# How to create .CIF file from DRX data in a paper, for compound not found in crystallographic database

I tried to recover a .CIF file with the crystal structure for the compound discussed in this 2006 paper, strontium hydroxide octahydrate - $$\ce{Sr(OH)2·8H2O}$$ - from Cambridge Crystallographic Data Centre (CCDC), but couldn't find it. The paper itself has tables with information recovered from x-ray diffraction data, as shown below.

Is there any free software or open source tool where I can just type the data from these tables to assemble a crystal structure like the ones I'm used to download from the database?

• If you cannot find any software, as the system is tetragonal and you know $a=b \ne c$ and $\alpha=\beta=\gamma=90$ and the fractional positions given the table, you should be able to reproduce the structure quite easily. – porphyrin May 2 '20 at 8:23
• Recently, this question was asked on materials.SE – marcin May 9 '20 at 13:40
• You can fairly easily create your own CIF with VESTA using the space group and unit cell parameters from Table 1 and atomic coordinates from Table 2. – andselisk Mar 6 at 14:44

You can't find this entry in CCDC's CSD, because the scope of this database are small organic, or organometallic molecules' crystal structures. (For large organic molecules, analogue studies' data may be found, e.g., on wwpdb.org.) Because your compound is considered as inorganic*, you'll find it in the ICSD, the inorganic crystal structure database.

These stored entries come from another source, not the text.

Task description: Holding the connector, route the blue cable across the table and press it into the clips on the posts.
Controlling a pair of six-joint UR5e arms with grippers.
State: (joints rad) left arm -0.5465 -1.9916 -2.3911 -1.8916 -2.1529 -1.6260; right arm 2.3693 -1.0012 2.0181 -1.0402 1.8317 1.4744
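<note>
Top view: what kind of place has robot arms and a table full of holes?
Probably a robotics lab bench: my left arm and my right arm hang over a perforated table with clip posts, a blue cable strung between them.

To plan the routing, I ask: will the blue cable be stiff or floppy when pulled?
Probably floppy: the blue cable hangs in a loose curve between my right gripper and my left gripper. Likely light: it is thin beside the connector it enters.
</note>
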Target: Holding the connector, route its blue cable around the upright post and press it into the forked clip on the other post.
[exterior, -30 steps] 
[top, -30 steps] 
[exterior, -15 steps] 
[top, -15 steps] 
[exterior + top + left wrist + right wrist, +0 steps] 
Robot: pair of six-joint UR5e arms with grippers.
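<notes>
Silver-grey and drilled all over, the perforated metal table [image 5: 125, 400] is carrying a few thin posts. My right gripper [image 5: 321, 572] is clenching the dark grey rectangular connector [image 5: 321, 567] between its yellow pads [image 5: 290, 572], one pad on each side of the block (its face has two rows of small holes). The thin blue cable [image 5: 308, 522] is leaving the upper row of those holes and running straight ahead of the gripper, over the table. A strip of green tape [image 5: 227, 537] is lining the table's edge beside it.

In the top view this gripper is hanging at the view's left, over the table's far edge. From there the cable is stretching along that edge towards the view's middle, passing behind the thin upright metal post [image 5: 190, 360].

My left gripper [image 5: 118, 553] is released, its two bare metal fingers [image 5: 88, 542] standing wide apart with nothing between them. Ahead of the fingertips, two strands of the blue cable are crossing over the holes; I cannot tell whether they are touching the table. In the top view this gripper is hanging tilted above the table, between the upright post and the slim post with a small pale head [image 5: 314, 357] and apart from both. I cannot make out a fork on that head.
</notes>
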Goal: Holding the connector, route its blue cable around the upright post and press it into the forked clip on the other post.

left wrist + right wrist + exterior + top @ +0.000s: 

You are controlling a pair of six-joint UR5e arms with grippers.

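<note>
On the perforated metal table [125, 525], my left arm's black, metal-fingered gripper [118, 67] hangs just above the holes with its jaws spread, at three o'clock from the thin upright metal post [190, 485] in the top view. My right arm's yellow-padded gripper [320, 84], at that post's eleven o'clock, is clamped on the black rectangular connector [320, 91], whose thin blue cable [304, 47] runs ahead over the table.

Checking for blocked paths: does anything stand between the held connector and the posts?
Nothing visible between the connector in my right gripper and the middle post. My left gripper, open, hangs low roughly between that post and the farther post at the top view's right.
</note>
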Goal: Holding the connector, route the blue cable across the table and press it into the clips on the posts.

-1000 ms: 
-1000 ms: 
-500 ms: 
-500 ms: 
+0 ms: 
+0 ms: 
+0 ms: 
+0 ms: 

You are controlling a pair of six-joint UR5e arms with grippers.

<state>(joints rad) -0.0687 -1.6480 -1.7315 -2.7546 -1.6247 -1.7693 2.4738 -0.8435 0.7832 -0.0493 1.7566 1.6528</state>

Note, the paper includes the statement:

«Further details of the crystal structure investigation may be obtained from Fachinformationszentrum Karlsruhe, 76344 Eggenstein-Leopoldshafen, Ger-many (fax: +49-7247-808-666; e-mail: crysdata@fiz-karlsruhe.de, http://www.fiz-informationsdienste.de/en/DB/icsd/depotanforderung.html) on quoting the depository number CSD-417100.»

Because CCDC and ISCD established in 2018 a search interface in common, and entries' labels in both databases differ from each other, it is easy to find the record here. It is not as comfortable as their own GUI and API interfaces (example ICSD), but it is possible to download the record's .cif.

Note that complementary to these two databases, there are others like e.g., the American Mineralogist Crystal Structure Database and the COD. Entries 2100155, 2100156, and 2100157 of the later for example point to the .cif about $$\ce{Sr(OH)2 ·8H2O}$$ of a study by Ricci et al. at 20, 100 and 200 K, published 2005 in Acta Cryst. B.

*) A simplified definition of «organic compound» is that it is molecular and contains at least one carbon atom excluding carbon oxides ($$\ce{CO, CO2}$$, and others), their hydrates, and simple metal carbonates ($$\ce{H2CO3, HCO^-_3, CO^{2-}_3}$$).